My early influences have stuck with me. I discovered Lawrence Ferlinghetti and e.e. cummings in middle school, Lucille Clifton and Joy Harjo in high school, and Lucie Brock-Broido and C.D. Wright in college. I don’t think I write like any of them, but I feel them echoing through the work I do. They remain touchstones. Of course I encountered all manner of other writers and mentors in grad school, too, and my instructors Stephen Ratcliffe, Juliana Spahr, Elmaz Abinader, and Sarah Pollock had a huge influence on me personally and creatively. In the last ten years or so, I’ve read more nonfiction than anything and find its content influences my poetry to a great degree, even if readers couldn’t draw a direct line.

16 - What would you like to do that you haven't yet done?

Complete and publish a collection of essays, visit Chile, learn to let go of objects that I only keep out of guilt or fear of regret.


17 - If you could pick any other occupation to attempt, what would it be? Or, alternately, what do you think you would have ended up doing had you not been a writer?

I’m always wishing I could get more momentum behind my musical pursuits.

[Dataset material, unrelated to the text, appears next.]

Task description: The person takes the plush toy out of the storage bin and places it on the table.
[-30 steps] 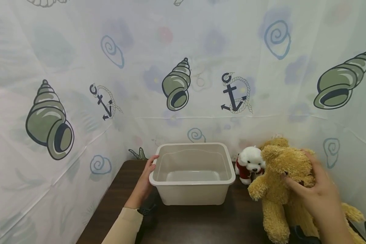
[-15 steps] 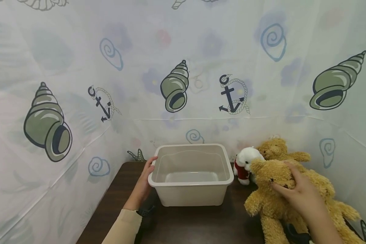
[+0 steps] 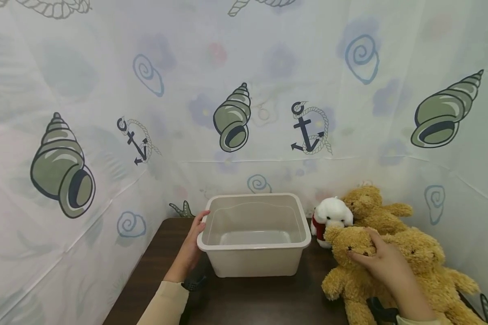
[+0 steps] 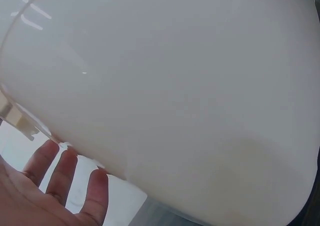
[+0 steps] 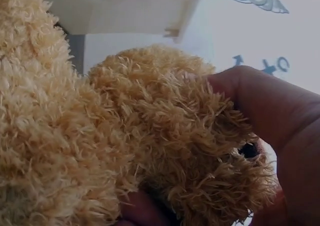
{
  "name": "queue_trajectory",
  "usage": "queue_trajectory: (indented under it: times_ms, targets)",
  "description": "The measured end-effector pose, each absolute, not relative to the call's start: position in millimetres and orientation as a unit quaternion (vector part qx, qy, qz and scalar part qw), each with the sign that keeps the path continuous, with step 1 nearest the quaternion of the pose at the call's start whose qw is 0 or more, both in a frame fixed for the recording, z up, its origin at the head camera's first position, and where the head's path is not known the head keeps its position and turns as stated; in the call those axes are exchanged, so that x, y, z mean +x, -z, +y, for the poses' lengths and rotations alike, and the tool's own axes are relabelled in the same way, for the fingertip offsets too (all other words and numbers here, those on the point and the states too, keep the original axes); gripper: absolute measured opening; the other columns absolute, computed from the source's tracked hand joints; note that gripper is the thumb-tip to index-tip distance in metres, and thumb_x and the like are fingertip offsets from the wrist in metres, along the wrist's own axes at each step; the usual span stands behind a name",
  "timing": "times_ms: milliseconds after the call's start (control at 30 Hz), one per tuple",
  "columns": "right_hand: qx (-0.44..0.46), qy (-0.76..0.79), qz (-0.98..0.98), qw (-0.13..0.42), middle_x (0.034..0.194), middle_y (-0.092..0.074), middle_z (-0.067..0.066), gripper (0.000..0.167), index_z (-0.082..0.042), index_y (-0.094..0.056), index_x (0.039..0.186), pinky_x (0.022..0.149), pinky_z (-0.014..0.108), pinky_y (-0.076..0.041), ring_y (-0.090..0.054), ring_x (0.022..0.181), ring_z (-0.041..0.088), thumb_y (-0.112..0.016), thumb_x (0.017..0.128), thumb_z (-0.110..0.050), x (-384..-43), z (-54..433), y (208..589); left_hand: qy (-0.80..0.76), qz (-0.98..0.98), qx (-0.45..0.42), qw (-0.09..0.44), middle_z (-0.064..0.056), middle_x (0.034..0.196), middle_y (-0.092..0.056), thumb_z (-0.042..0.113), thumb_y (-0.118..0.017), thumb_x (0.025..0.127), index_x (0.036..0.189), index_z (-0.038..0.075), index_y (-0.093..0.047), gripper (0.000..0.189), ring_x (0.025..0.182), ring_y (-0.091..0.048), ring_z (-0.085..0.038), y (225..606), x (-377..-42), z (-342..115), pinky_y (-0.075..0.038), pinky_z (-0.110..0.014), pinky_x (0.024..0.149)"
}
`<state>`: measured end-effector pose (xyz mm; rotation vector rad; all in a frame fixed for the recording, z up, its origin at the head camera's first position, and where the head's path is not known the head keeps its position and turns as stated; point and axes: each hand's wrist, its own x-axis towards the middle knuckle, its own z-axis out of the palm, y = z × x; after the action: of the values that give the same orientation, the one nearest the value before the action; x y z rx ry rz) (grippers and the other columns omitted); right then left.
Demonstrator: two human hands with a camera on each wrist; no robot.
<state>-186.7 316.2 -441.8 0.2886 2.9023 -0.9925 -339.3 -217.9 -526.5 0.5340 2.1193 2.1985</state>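
Observation:
My right hand (image 3: pixel 386 266) grips a tan, shaggy teddy bear (image 3: pixel 351 280) by the head, thumb and fingers spread across its face. In the right wrist view, the thumb (image 5: pixel 250 93) presses into the fur of the bear's head (image 5: pixel 165 101), and a fingertip shows beneath. A beige plastic tub (image 3: pixel 252 262) stands upright on the table with nothing inside. At its left side, my left hand (image 3: pixel 191 243) touches the rim. The left wrist view shows fairly straight fingers (image 4: pixel 62 173) with their tips against the tub's pale wall (image 4: pixel 165 96).
A second tan teddy bear (image 3: pixel 423 257) lies right of the held one. Behind it sits another tan bear (image 3: pixel 363 203). A white plush dog (image 3: pixel 331 214) in red stands beside the tub. A printed cloth (image 3: pixel 268 135) closes off the back of the dark table (image 3: pixel 244 302).
My right hand has moved left and down with the bear, uncovering the two other bears behind and beside it. The left hand stays at the tub's rim.

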Motion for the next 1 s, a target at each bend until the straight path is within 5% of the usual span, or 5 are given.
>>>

There was a point earlier in my life when I decided to lean into writing rather than music, so that’s a path I might have chosen and would still like to travel.

I almost went to law school concurrent with the end of my undergraduate degree, and for a while I was a special education program specialist charged with representing a large public school district in legally contentious meetings. I have the skills but not the temperament; those situations deplete rather than feed me. So I’m grateful I didn’t saddle myself with law school debt and also had the courage/naïveté to quit a tenured education job with a pension so I could work for myself—but it was a near miss.


18 - What made you write, as opposed to doing something else?

Even though I’ve danced with a maybe inordinate amount of despair around my writing and occasionally considered abandoning it altogether, I can’t not write. When I’ve worked in jobs that weren’t focused on writing or teaching writing, I’ve always ended up being asked to incorporate my writing skills into my role, and I’ve continued to do my own creative work through all manner of career switches and cross-country moves. It helped that I went to a hippie alternative elementary school run by my best friend’s mother, and we wrote creatively every day—early on, I developed the sense that writing was an essential, ongoing practice, and I’ve never found something more compelling.

19 - What was the last great book you read? What was the last great film?

Sarah M. Broom’s The Yellow House is one of the best books I’ve read since the start of the pandemic. She’s written herself and her family into history in this subtle, ingenious, moving way that begs for rereading once you reach the end, just so you can go back and fully appreciate how the structure builds on itself. A book so good that I reread it in the not-too-distant past is Mathias Svalina’s The Wine-Dark Sea. What I’ve watched in the last year and a half feels like a blur, and I’m going to dodge choosing a winner. But an intriguing documentary was Bisbee ’17, on the “Bisbee Deportation” of miners associated with the I.W.W. in 1917 as well as preparation for a reenactment of that event on its centennial. Both the subject and the approach to filming have stuck with me.

20 - What are you currently working on?

A lot of publicity/logistics stuff of late. I saw Stephen King on The Late Show with Stephen Colbert, and he said when you publish a book, you have to go shake your ass a little bit. That’s more important for mere mortals like me than for institutions like him, so I’m just looking at all the positives of the process, especially talking to thoughtful people who love and care about literature. But there are also some essay ideas in the mix that I’m chipping away at. The next poetry project is a mystery. I’m in that bereft phase between finishing and starting, but I’m keeping the faith that one day, I’ll be 75% of the way through a new manuscript and high on the process again.